> **YOUR GOAL**:
Below are the records; copy each line in which "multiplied" can be found.

⁂

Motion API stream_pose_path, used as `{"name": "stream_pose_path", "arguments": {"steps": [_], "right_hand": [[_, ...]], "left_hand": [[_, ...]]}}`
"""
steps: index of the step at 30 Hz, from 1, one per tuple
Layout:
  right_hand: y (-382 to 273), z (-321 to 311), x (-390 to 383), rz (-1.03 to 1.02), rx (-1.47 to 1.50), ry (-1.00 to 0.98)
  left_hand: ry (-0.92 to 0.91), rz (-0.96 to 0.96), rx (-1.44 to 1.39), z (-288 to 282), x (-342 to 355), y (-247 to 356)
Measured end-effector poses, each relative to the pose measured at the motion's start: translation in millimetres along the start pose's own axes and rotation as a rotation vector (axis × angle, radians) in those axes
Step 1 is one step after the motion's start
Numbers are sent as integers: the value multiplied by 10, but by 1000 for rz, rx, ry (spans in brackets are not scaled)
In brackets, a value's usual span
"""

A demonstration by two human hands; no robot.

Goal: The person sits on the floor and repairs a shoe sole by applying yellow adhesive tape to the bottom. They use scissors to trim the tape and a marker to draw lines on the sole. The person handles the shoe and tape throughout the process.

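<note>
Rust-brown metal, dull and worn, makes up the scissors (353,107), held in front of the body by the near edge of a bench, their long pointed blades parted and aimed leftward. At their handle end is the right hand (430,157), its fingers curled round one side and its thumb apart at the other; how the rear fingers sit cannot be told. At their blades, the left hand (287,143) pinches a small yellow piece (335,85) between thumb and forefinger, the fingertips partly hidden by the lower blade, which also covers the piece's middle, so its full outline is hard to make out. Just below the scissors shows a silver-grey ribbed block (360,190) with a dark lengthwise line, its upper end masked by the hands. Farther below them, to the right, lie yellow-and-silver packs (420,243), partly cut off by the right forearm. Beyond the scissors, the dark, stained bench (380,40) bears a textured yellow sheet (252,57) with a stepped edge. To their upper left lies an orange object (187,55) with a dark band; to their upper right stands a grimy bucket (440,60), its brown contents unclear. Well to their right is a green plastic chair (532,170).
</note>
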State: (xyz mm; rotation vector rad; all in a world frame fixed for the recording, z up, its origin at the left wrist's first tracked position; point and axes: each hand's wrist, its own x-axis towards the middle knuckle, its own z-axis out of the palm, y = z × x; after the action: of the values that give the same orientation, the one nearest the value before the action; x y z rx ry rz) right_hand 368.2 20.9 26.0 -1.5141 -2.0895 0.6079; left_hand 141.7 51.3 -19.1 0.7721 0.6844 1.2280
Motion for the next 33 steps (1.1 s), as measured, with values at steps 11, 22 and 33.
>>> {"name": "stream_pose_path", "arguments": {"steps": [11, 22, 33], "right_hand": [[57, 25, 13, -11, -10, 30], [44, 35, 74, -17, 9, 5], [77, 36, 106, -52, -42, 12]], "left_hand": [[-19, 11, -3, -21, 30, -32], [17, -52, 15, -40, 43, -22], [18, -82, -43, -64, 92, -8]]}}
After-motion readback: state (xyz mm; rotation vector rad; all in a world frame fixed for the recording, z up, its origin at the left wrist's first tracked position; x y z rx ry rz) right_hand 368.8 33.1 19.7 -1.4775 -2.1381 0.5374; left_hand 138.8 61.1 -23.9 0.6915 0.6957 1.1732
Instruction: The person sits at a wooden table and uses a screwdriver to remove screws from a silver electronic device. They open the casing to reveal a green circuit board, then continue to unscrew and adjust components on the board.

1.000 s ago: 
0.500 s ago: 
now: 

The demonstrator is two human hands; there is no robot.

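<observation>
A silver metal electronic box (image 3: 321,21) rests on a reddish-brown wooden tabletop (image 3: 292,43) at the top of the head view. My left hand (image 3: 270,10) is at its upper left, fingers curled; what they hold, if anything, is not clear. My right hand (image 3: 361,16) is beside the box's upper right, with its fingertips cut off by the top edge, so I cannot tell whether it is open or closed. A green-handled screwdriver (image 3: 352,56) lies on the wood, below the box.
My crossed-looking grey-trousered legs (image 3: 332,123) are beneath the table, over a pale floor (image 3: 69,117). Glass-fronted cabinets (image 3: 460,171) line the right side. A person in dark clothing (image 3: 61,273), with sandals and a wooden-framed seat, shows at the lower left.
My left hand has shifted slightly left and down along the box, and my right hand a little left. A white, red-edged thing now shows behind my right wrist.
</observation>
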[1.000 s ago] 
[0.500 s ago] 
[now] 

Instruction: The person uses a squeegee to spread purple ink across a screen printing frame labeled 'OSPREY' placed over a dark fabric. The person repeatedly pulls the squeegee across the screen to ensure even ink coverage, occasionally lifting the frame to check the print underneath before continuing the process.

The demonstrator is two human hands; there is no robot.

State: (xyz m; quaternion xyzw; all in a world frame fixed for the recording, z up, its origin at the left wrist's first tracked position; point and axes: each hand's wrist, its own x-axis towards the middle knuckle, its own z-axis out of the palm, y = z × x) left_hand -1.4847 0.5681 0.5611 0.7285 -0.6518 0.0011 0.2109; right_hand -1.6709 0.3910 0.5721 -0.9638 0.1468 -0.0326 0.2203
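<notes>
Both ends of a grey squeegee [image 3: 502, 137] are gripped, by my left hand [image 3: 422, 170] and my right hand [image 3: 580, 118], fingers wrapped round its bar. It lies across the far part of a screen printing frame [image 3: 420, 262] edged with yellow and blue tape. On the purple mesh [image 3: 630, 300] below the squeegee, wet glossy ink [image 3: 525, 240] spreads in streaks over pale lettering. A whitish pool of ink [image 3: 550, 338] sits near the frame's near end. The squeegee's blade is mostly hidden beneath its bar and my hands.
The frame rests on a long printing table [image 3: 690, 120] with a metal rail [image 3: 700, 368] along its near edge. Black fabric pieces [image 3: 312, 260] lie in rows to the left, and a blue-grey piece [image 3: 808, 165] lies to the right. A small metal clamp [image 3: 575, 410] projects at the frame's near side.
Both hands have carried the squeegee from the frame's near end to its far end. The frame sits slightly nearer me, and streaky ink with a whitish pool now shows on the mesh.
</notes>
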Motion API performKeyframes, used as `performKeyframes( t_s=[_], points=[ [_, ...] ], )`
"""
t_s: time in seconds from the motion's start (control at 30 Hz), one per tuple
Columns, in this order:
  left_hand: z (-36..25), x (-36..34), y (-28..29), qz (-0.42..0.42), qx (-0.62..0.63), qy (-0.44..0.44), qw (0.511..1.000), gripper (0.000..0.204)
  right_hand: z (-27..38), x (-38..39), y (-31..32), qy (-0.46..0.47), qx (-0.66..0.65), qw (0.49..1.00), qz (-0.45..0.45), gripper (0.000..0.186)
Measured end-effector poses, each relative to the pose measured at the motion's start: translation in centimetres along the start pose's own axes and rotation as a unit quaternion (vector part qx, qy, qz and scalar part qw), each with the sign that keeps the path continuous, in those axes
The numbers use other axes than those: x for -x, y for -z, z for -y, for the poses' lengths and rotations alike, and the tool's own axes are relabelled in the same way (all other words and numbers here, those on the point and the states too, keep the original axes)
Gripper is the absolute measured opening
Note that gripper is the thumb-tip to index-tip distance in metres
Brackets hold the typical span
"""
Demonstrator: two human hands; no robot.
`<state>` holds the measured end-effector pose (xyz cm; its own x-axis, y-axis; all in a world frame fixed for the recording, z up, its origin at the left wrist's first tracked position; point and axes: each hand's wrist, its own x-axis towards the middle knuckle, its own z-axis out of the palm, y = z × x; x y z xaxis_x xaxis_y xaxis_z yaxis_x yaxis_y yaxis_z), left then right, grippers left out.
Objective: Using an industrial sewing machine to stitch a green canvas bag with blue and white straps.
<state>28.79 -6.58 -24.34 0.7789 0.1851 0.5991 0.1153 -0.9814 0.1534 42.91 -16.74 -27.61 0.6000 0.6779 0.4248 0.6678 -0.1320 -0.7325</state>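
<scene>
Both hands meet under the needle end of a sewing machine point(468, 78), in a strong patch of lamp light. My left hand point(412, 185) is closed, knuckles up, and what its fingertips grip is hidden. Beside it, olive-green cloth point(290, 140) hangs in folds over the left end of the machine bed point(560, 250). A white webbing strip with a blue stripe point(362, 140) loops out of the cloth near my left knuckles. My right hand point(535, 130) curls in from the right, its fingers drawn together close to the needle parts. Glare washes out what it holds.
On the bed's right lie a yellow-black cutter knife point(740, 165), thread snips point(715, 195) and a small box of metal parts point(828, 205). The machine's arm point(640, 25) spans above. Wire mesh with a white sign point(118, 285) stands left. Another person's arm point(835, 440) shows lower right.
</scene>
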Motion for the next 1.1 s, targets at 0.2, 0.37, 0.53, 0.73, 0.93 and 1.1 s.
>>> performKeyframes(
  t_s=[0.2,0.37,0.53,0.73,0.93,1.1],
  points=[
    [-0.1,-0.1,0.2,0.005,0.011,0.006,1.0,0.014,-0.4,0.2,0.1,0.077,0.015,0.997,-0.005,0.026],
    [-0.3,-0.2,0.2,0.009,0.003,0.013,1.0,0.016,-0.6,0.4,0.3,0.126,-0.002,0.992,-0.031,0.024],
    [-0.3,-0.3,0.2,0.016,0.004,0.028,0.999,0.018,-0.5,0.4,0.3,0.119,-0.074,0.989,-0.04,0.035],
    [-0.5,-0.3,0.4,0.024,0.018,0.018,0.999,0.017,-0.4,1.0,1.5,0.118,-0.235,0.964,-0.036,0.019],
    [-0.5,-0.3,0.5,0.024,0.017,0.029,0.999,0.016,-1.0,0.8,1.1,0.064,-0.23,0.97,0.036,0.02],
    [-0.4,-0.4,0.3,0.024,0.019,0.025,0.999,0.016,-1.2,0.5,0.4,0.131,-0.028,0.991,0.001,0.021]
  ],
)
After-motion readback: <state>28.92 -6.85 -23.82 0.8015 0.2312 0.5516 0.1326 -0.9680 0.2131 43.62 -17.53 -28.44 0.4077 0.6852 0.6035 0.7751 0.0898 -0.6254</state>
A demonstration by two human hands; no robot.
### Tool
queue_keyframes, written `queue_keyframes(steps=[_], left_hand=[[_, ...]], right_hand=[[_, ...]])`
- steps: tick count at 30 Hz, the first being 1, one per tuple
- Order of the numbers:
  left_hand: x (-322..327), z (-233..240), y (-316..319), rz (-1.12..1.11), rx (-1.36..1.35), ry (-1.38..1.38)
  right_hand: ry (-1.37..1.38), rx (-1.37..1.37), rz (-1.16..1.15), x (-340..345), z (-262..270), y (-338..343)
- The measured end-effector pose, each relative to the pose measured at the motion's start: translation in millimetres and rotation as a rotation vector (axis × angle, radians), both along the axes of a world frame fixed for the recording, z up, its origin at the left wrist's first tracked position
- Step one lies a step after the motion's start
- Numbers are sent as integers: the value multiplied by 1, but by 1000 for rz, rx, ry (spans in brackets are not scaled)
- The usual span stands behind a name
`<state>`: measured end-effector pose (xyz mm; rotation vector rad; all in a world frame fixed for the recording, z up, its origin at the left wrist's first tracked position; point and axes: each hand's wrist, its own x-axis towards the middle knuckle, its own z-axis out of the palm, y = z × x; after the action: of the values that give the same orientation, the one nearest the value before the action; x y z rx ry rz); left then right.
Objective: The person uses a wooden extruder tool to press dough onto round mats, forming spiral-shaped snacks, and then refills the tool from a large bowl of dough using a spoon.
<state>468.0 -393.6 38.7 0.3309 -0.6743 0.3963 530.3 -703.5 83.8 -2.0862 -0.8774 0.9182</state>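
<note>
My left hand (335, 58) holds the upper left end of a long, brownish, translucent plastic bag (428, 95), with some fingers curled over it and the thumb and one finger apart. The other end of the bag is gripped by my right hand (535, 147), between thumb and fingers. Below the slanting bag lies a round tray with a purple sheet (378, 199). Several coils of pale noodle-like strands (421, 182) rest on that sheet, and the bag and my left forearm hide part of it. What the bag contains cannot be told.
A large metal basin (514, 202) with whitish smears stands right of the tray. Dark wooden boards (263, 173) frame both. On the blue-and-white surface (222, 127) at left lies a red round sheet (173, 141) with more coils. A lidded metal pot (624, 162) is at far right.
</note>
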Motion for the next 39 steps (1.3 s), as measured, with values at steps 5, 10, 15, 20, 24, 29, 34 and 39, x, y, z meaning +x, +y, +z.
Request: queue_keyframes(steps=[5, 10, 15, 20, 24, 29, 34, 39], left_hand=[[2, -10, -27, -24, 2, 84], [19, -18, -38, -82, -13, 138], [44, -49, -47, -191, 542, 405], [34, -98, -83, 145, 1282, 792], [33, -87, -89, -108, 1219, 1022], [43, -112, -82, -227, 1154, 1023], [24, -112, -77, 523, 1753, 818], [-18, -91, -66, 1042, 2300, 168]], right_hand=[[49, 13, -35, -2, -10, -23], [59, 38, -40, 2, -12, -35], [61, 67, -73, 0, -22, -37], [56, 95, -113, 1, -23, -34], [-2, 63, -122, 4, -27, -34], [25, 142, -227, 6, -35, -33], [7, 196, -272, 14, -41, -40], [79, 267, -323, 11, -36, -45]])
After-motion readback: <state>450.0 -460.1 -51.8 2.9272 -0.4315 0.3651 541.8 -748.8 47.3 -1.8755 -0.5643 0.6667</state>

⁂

> **FINISHED EXERCISE**:
Numbers are sent as integers: the value multiplied by 10, but by 1000 for rz, rx, ry (spans in brackets are not scaled)
- Numbers are sent as integers: the value multiplied by 1, but by 1000 for rz, rx, ry (spans in brackets are not scaled)

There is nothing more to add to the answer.